Senza di lui, non soltanto niente di tutto ciò che avete letto
sarebbe stato pubblicato – la qual cosa è ovvia, però
non per questo meno deplorevole – ma nulla sarebbe stato
scritto, il che è gravissimo. Semplicemente, non avrei mai
iniziato, ché, al di là delle chiacchiere dette, la
pigrizia stronca anche i più gagliardi quando si tratta di
passare dalle buone intenzioni ai fatti. Mi ha pungolato per tutto il
tempo, suggerendomi persino utilissimi marchingegni per attrarre
l’attenzione. E per allettarmi, sappiate che mi ha pagato prima
del misfatto e questo è addirittura imperdonabile e lo rende,
oltre che direttamente responsabile, anche uno del mestiere piuttosto
sui generis. Se per darsi all’editoria occorresse una licenza,
sarebbe il caso di stracciargliela. A Teresa, mia moglie, va la mia
più assoluta riconoscenza. Aiutandomi nell’opera di
redazione, ha letto questo affare più di quanto si possa
mettere in pratica senza vomitare. Il suo contributo è stato
fondamentale, come sempre. E gratuito. Ma ha imparato una nuova
professione e così non mi devo angustiare. Anche Giovanni ha
letto tutto il manoscritto, dandomi validi consigli, ma una volta
sola. Per questo gli voglio bene come a un fratello, ma assai meno
che a una sposa. Fabio, Norma, Erica, Claudio, Luana e Roberto lo
hanno visionato solo in parte. Chi più, chi meno. A loro va un
mio moderato ringraziamento, che maturerà con l’acquisto
di almeno una copia del libro per vedere come va a finire. Roby –
l’unico del mestiere – non ha letto niente, ma ha
sviluppato un profondo senso di colpa. Sappia che va bene così.
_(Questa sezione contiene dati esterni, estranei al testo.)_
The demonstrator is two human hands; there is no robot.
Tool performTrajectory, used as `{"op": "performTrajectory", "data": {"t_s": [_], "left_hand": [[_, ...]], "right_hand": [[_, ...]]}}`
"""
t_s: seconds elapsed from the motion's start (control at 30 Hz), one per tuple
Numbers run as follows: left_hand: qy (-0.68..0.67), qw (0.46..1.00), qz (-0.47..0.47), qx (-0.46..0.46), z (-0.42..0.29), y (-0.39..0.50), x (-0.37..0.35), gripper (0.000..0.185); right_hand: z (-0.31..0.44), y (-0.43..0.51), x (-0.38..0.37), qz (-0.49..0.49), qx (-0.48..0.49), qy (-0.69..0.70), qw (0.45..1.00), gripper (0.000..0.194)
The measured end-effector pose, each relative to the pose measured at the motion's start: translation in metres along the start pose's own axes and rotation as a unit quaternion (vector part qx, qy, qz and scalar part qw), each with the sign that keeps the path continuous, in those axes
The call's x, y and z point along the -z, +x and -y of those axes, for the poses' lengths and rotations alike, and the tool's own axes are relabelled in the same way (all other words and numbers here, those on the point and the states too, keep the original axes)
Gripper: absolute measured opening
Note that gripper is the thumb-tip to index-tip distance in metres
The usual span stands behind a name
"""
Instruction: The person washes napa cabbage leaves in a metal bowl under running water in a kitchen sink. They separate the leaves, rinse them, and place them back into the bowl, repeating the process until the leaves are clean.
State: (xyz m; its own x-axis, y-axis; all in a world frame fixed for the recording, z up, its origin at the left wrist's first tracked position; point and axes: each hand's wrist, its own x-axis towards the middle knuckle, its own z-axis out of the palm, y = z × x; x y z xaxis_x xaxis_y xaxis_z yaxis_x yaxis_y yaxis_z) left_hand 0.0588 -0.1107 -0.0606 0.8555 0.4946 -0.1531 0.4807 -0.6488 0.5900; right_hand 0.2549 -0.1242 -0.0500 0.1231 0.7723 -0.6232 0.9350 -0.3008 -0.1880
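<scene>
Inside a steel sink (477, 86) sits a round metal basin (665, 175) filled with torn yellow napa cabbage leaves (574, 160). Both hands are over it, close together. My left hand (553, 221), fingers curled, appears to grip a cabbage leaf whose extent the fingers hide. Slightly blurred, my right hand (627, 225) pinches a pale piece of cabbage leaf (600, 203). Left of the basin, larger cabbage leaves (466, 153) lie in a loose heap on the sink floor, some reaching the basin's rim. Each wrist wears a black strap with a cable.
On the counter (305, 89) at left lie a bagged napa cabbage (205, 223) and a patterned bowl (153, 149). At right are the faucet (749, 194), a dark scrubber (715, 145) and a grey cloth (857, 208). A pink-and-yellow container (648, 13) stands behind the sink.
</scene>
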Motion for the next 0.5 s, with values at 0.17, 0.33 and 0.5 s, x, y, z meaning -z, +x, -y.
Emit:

Gli toccherà la prossima volta. Amin, Chiara e Giorgio, i miei
figli, non hanno né letto un accidenti né mostrato il
minimo imbarazzo. Li perdono perché sono creature. Di Hawa,
non parliamo nemmeno. Viviamo sotto lo stesso tetto da quindici anni
e si ostina a non imparare l’italiano.
In ogni modo, mentre Didone, lamentandosi, implora Remember me, but ah! Forget my fate (Ricordati di me, ma, ah! dimentica la mia sorte) con Henry Purcell e Nahum Tate, raggruppati e riconciliati, cantiamo in coro: Great minds against themselves conspire, and shun the cure they most desire (I nobili cuori rovinan se stessi, e fuggono il rimedio che più bramano).